Patrick Lambinet & Agathe Genin , Notaires associés à Ciney

 

Patrick Lambinet & Agathe Genin

Notaires associés à Ciney

Filiation de la coparente : une bonne nouvelle pour les couples lesbiens !

30 décembre 2014

A partir de ce 1er janvier 2015, la coparente (la partenaire de la femme qui porte l’enfant), ne devra plus passer par l’adoption pour qu’un lien de filiation soit établi entre elle et son enfant. Ce lien de filiation est désormais automatique !

1/ Avant le 01.01.2015

Pour rappel, le droit au mariage a été ouvert aux couples homosexuels en 2003. Depuis 2006, ils ont également le droit d’adopter des enfants.

Avant ce 1er janvier 2015, pour qu’un lien de filiation soit établi entre la coparente et son enfant, il fallait recourir à l’adoption : une procédure longue et coûteuse, durant laquelle la coparente n’avait aucun droit à l’égard de son enfant, ce qui la plaçait dans une position précaire.

Cette situation engendrait une inégalité de traitement entre couples homosexuels et couples hétérosexuels. En effet, les couples hétérosexuels pouvaient établir un lien de filiation à l’égard de leur partenaire par présomption ou reconnaissance, contrairement aux couples homosexuels.

2/ A partir du 01.01.2015

Cette inégalité entre couples homosexuels et hétérosexuels est supprimée:

  • Une présomption de comaternité est instaurée à l’égard de la coparente (par analogie avec la présomption de paternité qui existe déjà pour les couples hétérosexuels). Autrement dit, la coparente devient automatiquement la mère de l’enfant si le couple est marié ou si l’enfant est né dans les 300 jours suivant la dissolution ou l’annulation du mariage.
  • La coparente qui n’est pas mariée avec la mère peut reconnaître l’enfant, tout comme les couples hétérosexuels.
  • La coparente dispose des mêmes droits que les hétérosexuels en matière d’établissement judiciaire, d’actions en recherche de filiation et d’actions en contestation.

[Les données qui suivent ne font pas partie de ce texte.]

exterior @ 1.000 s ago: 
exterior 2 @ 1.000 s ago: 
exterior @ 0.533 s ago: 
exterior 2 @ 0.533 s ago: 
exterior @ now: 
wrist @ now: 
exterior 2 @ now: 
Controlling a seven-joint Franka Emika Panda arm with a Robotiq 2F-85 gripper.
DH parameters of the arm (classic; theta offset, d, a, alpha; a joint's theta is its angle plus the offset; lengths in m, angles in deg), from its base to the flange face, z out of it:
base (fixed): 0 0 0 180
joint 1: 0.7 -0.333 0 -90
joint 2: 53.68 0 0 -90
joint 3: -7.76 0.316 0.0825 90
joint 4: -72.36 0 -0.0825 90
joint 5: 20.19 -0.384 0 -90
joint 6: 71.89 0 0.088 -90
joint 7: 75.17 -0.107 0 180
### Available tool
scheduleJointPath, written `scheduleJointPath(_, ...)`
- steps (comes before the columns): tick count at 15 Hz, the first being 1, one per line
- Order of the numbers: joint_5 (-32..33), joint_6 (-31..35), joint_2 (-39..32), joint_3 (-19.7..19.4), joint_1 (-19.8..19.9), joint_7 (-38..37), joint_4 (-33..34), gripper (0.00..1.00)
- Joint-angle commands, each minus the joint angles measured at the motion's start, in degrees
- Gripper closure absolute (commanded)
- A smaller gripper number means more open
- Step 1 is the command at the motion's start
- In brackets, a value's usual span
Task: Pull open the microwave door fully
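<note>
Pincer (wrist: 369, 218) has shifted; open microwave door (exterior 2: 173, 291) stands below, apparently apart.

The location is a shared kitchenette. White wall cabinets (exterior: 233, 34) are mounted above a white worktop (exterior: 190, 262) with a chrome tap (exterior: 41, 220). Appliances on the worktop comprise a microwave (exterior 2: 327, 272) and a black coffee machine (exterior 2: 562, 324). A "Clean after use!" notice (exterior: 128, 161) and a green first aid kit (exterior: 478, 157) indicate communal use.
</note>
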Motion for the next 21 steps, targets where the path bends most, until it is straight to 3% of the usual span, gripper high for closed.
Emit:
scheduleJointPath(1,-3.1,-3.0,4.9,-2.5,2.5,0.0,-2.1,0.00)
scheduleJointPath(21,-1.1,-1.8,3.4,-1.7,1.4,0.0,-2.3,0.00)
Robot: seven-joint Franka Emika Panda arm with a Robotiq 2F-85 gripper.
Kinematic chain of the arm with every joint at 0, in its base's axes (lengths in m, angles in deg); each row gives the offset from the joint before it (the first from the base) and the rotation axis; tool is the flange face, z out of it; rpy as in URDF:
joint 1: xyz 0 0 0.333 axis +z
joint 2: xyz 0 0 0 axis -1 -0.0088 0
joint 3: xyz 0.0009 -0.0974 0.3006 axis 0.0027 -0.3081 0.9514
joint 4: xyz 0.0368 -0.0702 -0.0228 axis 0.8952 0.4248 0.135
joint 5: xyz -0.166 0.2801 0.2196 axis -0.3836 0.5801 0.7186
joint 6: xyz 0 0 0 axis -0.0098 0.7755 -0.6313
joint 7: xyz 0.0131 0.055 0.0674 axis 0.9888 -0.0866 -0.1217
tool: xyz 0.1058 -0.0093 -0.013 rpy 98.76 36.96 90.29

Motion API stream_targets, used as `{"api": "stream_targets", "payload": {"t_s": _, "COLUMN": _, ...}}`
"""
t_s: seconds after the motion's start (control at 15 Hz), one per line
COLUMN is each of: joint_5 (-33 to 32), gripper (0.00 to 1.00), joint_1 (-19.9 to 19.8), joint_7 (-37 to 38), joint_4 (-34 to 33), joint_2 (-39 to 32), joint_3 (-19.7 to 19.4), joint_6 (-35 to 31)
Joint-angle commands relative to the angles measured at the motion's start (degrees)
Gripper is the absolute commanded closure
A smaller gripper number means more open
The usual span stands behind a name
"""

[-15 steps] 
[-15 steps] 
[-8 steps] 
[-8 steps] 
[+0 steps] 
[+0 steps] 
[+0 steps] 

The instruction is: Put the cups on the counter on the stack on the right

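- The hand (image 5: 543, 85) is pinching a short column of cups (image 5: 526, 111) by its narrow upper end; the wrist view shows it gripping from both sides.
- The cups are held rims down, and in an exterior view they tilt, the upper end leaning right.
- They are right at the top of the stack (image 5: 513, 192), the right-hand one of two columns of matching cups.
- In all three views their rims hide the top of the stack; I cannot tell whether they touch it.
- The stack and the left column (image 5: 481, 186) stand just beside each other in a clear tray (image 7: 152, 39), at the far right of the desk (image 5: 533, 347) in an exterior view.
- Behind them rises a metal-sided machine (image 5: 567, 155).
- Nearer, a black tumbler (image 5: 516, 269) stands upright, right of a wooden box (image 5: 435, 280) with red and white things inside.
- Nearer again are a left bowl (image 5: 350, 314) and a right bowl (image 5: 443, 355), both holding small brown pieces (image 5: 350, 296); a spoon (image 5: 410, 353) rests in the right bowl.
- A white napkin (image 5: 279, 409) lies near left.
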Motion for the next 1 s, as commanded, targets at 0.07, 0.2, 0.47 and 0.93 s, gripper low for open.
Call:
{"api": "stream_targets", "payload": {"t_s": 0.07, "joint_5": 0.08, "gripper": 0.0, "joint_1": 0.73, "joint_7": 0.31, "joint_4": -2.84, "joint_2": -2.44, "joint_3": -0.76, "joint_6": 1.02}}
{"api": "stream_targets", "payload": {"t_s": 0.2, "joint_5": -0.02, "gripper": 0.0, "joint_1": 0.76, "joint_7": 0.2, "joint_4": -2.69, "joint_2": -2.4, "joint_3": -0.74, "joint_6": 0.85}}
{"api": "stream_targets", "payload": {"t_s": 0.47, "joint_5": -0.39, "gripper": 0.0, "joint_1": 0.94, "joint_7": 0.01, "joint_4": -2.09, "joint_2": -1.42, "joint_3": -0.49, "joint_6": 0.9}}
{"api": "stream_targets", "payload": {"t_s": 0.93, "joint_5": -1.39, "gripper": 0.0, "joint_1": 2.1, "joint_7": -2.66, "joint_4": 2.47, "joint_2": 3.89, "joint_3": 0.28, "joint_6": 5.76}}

En conclusion, un couple lesbien peut désormais établir sa filiation à l’égard de son enfant de la même manière qu’un couple hétérosexuel.

Attention, cette nouvelle loi n’est applicable qu’à la « coparente » : on parle donc bien de couples homosexuels féminins, et non masculins. Autrement dit, seuls les couples de femmes sont visés, non les couples d’hommes. Pourquoi ? Selon le législateur, la situation de l’enfant d’un couple homosexuel masculin n’est pas comparable à la situation de l’enfant d’un couple lesbien : il est impossible qu’un enfant naisse d’un couple homosexuel masculin. Cette nouvelle loi suppose donc un lien biologique entre l’enfant et l’un des deux membres du couple. Elle ne vise pas les couples d’hommes, car cela impliquerait le recours aux mères porteuses (« la gestation pour autrui »). Or, la gestation pour autrui n’est actuellement pas réglementée en Belgique : il existe en effet un vide juridique sur ce point.

3/ Reconnaissance par votre notaire !

La reconnaissance d’un enfant peut se faire auprès de la commune, mais aussi via un acte authentique chez le notaire. Il est important pour le parent (coparente ou non), de connaître les implications de la reconnaissance d’un enfant. Le notaire veillera – comme à l’occasion des très nombreux actes de familles qu’il instrumente – à ce que les parents soient bien informés dans cette étape décisive de leur vie.